> [Activity]: Every record must come back exactly as given.

> [Extracted entries]:

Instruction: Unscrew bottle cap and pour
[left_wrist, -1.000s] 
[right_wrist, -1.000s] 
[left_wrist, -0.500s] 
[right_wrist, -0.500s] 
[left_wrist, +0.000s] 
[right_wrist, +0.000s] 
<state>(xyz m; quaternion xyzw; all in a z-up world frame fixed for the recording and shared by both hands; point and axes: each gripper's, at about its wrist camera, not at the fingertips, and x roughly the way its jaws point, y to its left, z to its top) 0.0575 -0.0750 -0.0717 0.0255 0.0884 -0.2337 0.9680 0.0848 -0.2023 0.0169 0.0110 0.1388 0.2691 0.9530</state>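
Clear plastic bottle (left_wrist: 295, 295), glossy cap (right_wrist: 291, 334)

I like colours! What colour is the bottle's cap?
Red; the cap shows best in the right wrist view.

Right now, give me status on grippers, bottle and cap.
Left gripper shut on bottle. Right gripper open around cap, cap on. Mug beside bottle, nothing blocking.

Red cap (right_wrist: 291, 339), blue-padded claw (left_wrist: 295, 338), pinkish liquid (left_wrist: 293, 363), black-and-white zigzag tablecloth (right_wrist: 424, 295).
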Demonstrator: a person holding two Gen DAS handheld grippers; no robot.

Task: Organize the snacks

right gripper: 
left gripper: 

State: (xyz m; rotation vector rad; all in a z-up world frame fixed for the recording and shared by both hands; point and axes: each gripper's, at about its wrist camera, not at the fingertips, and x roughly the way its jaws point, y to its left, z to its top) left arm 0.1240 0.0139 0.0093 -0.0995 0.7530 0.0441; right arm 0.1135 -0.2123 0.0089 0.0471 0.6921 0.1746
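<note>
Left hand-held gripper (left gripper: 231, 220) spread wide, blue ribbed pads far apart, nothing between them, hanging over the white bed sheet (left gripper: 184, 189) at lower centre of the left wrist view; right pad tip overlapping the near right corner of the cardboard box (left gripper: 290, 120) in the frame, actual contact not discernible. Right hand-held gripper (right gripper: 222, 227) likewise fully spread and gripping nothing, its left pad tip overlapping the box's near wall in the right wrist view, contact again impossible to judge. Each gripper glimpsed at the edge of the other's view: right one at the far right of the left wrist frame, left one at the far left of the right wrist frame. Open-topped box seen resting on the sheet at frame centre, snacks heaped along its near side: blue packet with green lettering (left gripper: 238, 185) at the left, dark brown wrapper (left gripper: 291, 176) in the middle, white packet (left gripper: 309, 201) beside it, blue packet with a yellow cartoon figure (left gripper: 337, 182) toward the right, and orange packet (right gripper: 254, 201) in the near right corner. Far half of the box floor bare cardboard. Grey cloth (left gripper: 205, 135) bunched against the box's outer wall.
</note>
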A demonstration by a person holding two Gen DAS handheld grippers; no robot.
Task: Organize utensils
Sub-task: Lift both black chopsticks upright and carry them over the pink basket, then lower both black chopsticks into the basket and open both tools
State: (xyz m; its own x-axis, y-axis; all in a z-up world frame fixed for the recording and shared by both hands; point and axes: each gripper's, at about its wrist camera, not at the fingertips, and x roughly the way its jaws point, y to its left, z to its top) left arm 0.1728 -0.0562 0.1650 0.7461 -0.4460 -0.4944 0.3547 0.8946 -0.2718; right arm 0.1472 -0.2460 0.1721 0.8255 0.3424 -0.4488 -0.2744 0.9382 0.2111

> [Result of the exercise]:
Instruction: Unscrew bottle cap and pour
[left_wrist, -1.000s] 
[right_wrist, -1.000s] 
[left_wrist, -0.500s] 
[right_wrist, -0.500s] 
[left_wrist, +0.000s] 
[right_wrist, +0.000s] 
<state>(xyz m; quaternion xyzw; all in a z-up world frame fixed for the recording and shared by both hands; point and axes: each gripper's, at about its wrist camera, not at the fingertips, and x roughly the way its jaws point, y to its left, z to its top) 0.0575 -0.0750 -0.0717 0.0255 0.0884 -0.2337 0.9680 0.0848 -0.2023 0.0169 0.0110 0.1388 0.2691 0.9530</state>
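Clear plastic bottle (left_wrist: 295, 295), glossy cap (right_wrist: 291, 334)

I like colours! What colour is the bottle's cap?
Red; the cap shows best in the right wrist view.

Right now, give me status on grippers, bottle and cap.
Left gripper shut on bottle. Right gripper open around cap, cap on. Mug beside bottle, nothing blocking.

Red cap (right_wrist: 291, 339), blue-padded claw (left_wrist: 295, 338), pinkish liquid (left_wrist: 293, 363), black-and-white zigzag tablecloth (right_wrist: 424, 295).
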Demonstrator: a person holding two Gen DAS handheld grippers; no robot.

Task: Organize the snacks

right gripper: 
left gripper: 

State: (xyz m; rotation vector rad; all in a z-up world frame fixed for the recording and shared by both hands; point and axes: each gripper's, at about its wrist camera, not at the fingertips, and x roughly the way its jaws point, y to its left, z to its top) left arm 0.1240 0.0139 0.0093 -0.0995 0.7530 0.0441; right arm 0.1135 -0.2123 0.0089 0.0471 0.6921 0.1746
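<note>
Left hand-held gripper (left gripper: 231, 220) spread wide, blue ribbed pads far apart, nothing between them, hanging over the white bed sheet (left gripper: 184, 189) at lower centre of the left wrist view; right pad tip overlapping the near right corner of the cardboard box (left gripper: 290, 120) in the frame, actual contact not discernible. Right hand-held gripper (right gripper: 222, 227) likewise fully spread and gripping nothing, its left pad tip overlapping the box's near wall in the right wrist view, contact again impossible to judge. Each gripper glimpsed at the edge of the other's view: right one at the far right of the left wrist frame, left one at the far left of the right wrist frame. Open-topped box seen resting on the sheet at frame centre, snacks heaped along its near side: blue packet with green lettering (left gripper: 238, 185) at the left, dark brown wrapper (left gripper: 291, 176) in the middle, white packet (left gripper: 309, 201) beside it, blue packet with a yellow cartoon figure (left gripper: 337, 182) toward the right, and orange packet (right gripper: 254, 201) in the near right corner. Far half of the box floor bare cardboard. Grey cloth (left gripper: 205, 135) bunched against the box's outer wall.
</note>
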A demonstration by a person holding two Gen DAS handheld grippers; no robot.
Task: Organize utensils
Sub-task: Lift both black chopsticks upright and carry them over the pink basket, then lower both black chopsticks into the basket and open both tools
State: (xyz m; its own x-axis, y-axis; all in a z-up world frame fixed for the recording and shared by both hands; point and axes: each gripper's, at about its wrist camera, not at the fingertips, and x roughly the way its jaws point, y to its left, z to its top) left arm 0.1728 -0.0562 0.1650 0.7461 -0.4460 -0.4944 0.3547 0.8946 -0.2718; right arm 0.1472 -0.2460 0.1721 0.8255 0.3424 -0.4488 -0.2744 0.9382 0.2111

This concludes the answer.